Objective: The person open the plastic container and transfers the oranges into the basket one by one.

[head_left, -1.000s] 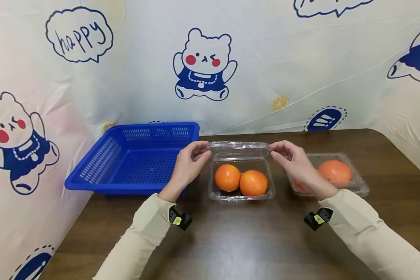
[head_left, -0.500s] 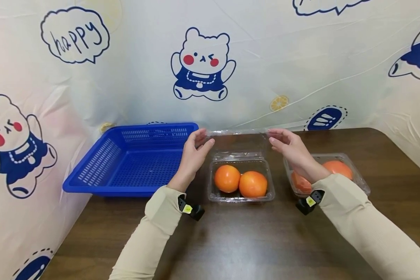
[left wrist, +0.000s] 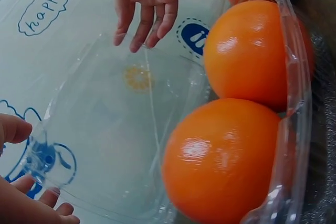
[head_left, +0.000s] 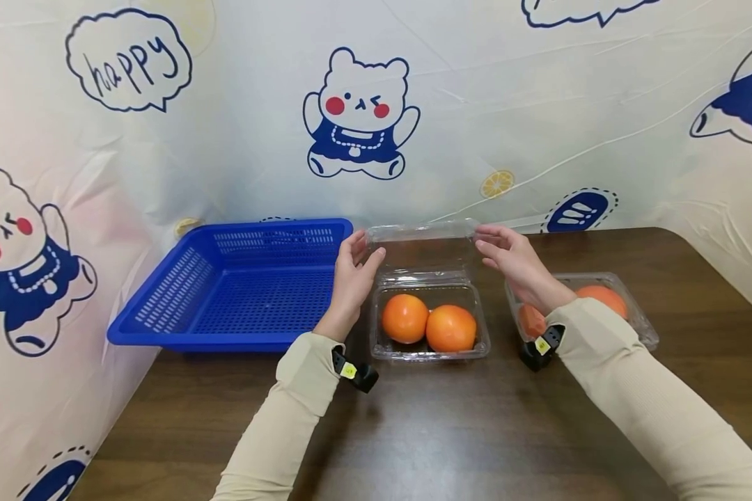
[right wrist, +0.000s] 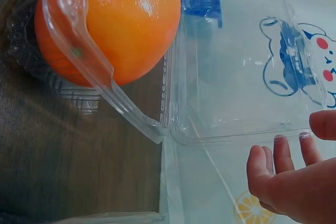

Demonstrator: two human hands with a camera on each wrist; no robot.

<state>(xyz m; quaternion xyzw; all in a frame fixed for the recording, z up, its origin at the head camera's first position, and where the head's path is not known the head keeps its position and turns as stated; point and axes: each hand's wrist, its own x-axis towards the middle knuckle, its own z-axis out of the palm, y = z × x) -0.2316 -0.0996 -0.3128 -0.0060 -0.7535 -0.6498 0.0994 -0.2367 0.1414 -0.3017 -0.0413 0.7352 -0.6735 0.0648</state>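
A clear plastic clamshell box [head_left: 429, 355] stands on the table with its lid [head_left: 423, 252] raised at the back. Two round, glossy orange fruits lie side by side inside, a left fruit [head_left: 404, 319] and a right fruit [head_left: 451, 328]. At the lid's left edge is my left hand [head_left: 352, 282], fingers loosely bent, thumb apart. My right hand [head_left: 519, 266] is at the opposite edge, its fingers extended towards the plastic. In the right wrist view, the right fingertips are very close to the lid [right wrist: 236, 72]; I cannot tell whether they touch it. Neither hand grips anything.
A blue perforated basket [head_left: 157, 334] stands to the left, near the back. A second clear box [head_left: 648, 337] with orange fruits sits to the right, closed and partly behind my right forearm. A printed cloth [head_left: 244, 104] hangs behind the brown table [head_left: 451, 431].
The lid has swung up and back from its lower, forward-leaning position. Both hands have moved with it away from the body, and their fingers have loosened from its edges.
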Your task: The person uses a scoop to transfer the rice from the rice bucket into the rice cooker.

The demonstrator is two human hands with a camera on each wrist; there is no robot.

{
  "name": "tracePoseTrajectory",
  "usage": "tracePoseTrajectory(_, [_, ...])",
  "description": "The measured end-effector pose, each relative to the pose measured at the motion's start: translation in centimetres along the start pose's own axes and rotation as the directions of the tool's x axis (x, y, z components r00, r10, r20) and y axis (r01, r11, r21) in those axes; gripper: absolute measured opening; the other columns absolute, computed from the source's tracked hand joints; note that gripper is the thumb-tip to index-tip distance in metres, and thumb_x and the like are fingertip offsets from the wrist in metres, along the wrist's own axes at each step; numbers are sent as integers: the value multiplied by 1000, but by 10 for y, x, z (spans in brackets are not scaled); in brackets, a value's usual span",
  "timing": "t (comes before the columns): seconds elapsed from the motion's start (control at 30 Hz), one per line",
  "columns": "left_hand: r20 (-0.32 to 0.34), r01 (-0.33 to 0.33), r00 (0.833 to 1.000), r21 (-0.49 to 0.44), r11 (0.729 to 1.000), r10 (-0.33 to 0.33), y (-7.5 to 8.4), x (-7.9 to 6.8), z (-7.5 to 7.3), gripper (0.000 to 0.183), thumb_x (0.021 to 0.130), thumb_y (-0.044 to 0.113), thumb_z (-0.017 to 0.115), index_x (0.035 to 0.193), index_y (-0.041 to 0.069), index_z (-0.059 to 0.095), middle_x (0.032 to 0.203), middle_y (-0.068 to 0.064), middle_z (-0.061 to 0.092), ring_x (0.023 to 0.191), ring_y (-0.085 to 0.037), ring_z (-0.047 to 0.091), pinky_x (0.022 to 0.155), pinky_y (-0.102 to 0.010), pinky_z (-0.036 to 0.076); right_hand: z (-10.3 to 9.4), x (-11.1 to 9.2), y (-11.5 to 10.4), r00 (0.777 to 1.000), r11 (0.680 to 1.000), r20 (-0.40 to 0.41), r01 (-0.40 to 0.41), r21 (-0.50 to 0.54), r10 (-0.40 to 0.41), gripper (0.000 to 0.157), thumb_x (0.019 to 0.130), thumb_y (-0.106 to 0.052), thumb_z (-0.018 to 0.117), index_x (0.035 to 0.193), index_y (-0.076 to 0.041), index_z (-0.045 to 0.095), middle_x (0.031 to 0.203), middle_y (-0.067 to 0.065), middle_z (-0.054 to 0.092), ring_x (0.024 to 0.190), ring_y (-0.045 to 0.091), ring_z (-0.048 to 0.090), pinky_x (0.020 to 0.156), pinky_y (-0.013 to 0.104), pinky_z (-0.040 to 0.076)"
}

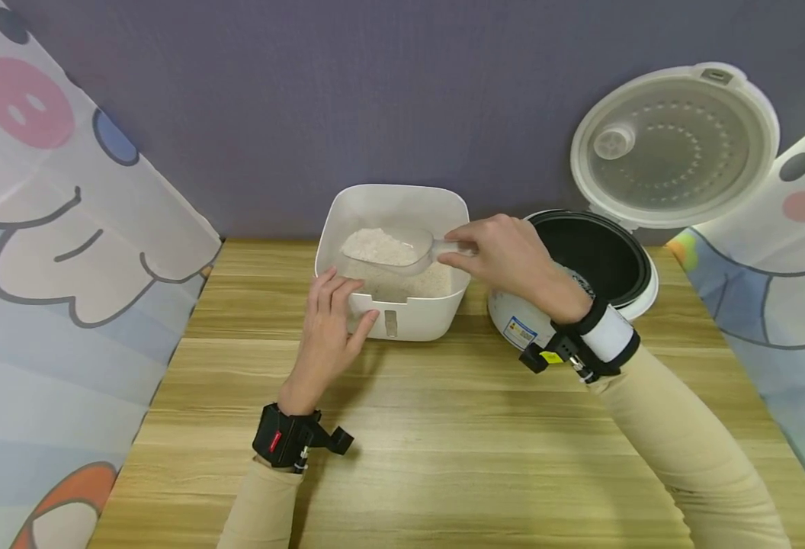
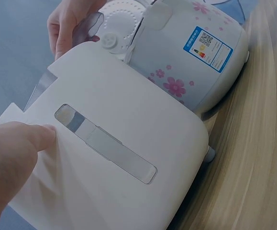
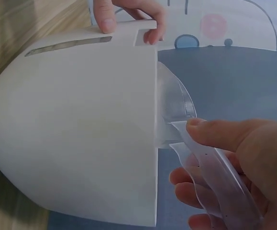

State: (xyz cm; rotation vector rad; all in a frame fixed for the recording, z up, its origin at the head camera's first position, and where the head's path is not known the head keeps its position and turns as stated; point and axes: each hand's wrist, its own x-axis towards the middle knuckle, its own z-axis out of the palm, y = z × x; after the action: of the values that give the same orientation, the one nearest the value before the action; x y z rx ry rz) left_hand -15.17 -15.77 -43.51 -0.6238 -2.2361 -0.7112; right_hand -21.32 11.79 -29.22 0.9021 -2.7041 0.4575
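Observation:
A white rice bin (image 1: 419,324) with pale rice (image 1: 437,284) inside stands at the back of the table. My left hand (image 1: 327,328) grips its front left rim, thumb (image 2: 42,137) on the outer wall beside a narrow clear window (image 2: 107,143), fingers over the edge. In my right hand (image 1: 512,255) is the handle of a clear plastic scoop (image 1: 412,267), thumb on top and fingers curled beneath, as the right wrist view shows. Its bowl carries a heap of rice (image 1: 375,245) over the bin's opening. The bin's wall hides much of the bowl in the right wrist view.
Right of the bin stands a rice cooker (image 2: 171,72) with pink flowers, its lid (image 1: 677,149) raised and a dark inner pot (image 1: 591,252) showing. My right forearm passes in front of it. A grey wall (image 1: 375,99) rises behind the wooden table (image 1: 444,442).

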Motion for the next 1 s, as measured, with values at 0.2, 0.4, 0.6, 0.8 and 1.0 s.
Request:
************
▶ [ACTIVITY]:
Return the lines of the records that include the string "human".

▶ [SOLUTION TO THIS TASK]:
Demonstrator: two human hands with a camera on each wrist; no robot.
The demonstrator is two human hands with a camera on each wrist; there is no robot.

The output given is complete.